そうヘウォンが答えた相手は、燐の国の王、ヒチョル王だ。

王や軍の幹部は他の観戦者よりも高い位置から観戦しており、会場が一望できる。


城の中にある武道会館では二試合同時に行われていたが、今回の入隊式後に作られた女人用の道着を纏うハヨンの試合は、誰からでも目をひく者だった。


もしかすると、他の隊員より小柄ということもその効果が上乗せされたかもしれない。



(それにしても、彼女の型の安定感はたまげたものだ。)


大抵の若者は、型がまだ安定しておらず、その欠けた部分を力で補う節がある。


そのため無駄な体力の消耗や、怪我の危険が高まるので、先輩の隊員が入隊直後にしっかりと型をたたきこむのだ。

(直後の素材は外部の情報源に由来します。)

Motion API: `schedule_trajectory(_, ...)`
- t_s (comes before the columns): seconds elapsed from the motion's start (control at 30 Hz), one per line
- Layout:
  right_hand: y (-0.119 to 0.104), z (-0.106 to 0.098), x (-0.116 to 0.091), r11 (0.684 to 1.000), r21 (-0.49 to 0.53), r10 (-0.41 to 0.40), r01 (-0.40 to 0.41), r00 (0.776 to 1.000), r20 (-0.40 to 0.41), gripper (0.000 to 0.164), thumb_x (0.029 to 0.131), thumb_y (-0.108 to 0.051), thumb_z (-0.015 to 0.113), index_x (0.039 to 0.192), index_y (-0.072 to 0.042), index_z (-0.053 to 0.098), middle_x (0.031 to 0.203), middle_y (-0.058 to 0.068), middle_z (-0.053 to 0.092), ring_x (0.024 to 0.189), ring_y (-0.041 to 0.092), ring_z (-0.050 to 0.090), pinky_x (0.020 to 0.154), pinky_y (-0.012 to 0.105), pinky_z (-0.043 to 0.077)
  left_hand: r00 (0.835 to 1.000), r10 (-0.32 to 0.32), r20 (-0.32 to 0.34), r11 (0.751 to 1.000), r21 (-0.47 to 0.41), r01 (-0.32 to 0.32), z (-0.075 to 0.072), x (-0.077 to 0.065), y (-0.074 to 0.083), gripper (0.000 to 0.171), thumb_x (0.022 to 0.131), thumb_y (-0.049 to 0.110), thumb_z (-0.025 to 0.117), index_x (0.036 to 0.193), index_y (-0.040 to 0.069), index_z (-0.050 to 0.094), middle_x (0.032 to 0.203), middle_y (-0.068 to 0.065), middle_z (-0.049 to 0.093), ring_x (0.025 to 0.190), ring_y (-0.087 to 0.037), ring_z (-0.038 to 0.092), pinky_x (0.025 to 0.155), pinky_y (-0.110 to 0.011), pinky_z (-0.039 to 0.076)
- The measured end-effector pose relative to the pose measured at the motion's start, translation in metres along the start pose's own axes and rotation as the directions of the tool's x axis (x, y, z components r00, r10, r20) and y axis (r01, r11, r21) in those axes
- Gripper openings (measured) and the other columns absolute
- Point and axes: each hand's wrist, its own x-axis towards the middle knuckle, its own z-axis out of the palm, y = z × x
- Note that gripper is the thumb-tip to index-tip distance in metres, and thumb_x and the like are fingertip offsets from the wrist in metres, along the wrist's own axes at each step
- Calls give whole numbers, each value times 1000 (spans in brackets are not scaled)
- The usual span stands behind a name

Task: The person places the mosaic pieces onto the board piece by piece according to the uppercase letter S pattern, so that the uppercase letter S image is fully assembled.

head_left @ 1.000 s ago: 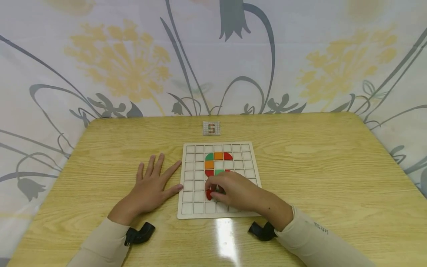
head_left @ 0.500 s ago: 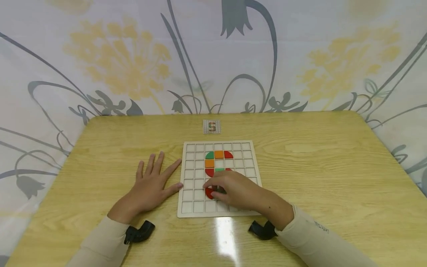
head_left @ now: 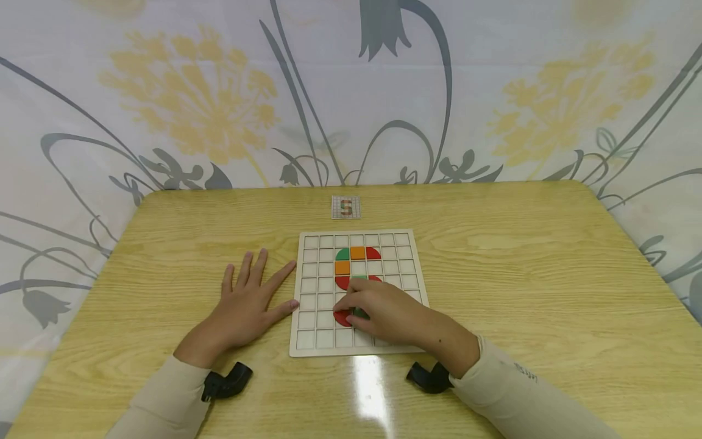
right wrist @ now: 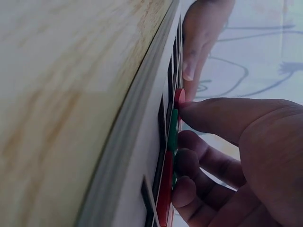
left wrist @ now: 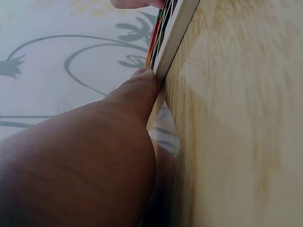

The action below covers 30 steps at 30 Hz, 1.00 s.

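Observation:
A white grid board [head_left: 308, 339] lies on the table, with green, orange and red tiles in a curving figure. My right hand [head_left: 389, 314] is over its lower middle, thumb and index finger at a red quarter-round tile [head_left: 342, 318] in the lower left of the figure. In the right wrist view, the thumb tip touches this red tile [right wrist: 179, 97], which stands a little proud of the green tile [right wrist: 173, 130] beside it. My left hand [head_left: 244, 311] rests flat on the table, fingers spread, thumb and index fingertips touching the board's left edge. The right hand hides some lower tiles.
A small card [head_left: 346, 207] printed with an S-shaped pattern lies behind the board. Black curved pieces [head_left: 233, 381] sit by both wrists. A flower-patterned cloth [head_left: 351, 91] hangs behind the table's far edge.
The red tile under my right fingers has turned and now sits squarer to its cell. The right hand has shifted only slightly; the left hand stays in place.

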Motion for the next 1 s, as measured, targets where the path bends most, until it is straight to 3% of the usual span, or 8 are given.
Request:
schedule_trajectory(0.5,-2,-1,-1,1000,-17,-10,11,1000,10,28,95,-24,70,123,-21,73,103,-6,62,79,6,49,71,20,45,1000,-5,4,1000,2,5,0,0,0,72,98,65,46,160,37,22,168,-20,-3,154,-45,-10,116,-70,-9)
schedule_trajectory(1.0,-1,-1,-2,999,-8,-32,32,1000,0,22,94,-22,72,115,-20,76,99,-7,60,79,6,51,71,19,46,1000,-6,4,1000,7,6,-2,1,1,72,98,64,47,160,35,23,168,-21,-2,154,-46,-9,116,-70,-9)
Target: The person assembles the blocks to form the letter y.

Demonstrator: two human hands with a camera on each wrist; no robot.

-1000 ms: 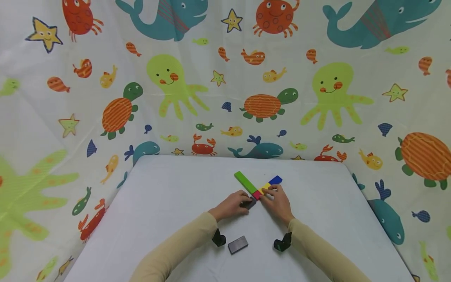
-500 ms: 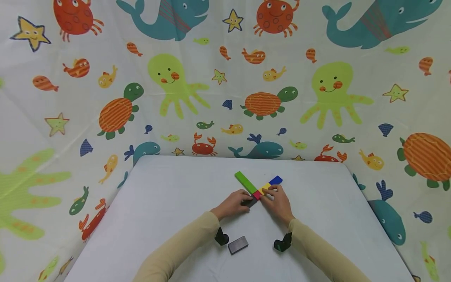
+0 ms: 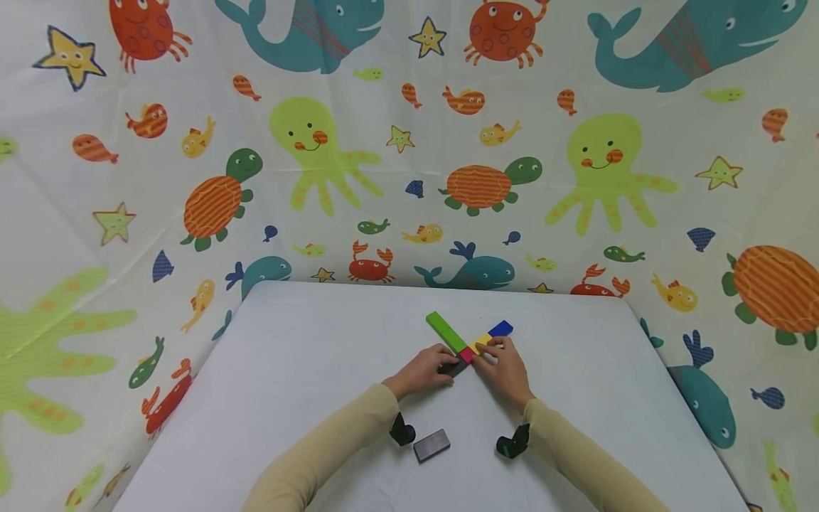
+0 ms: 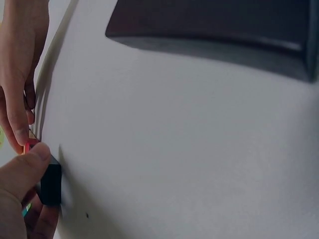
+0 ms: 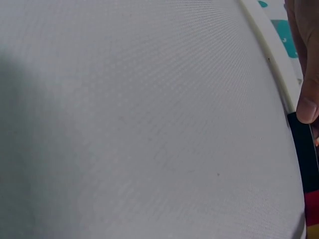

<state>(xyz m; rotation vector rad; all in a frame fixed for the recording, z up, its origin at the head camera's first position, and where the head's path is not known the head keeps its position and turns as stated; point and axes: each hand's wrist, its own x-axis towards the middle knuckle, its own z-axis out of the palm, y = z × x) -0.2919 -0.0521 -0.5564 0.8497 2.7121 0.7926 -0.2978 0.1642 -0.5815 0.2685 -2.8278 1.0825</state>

しかし彼女は既に他の体術を習得しており、流れるような動作で相手を倒してしまう。立場上あまり鍛練には参加していないヘウォンだったが、彼女には教えることが無いと、妬み半分、称賛半分の言葉を耳にしたことが何度かあった。


(一体どこで教わってきたのか。一度聞いてみたいものだ。)


ヘウォンがそんなことを考えている内に、ハヨンは相手を倒してしまった。


「彼女が私の家族を守ってくれるようになれば、何やら面白そうだな。それに実力も申し分ない。」


ヒチョルは珍しく目新しい者にも躊躇しない性格の王で、彼女にもどうやら悪い印象は持っていないようだ。



(私にとっては助かるのだが、古い考えを持つあのじいさんや宰相は嫌がるだろうな。)


じいさん、とはもちろんチェソンのことである。もし彼に彼女のことを認めてもらえなければ、彼女はこの城から出ていかねばならない。


(どうか無事に勝ってくれよ。)


ヘウォンは小さな背中を見ながらそう願った。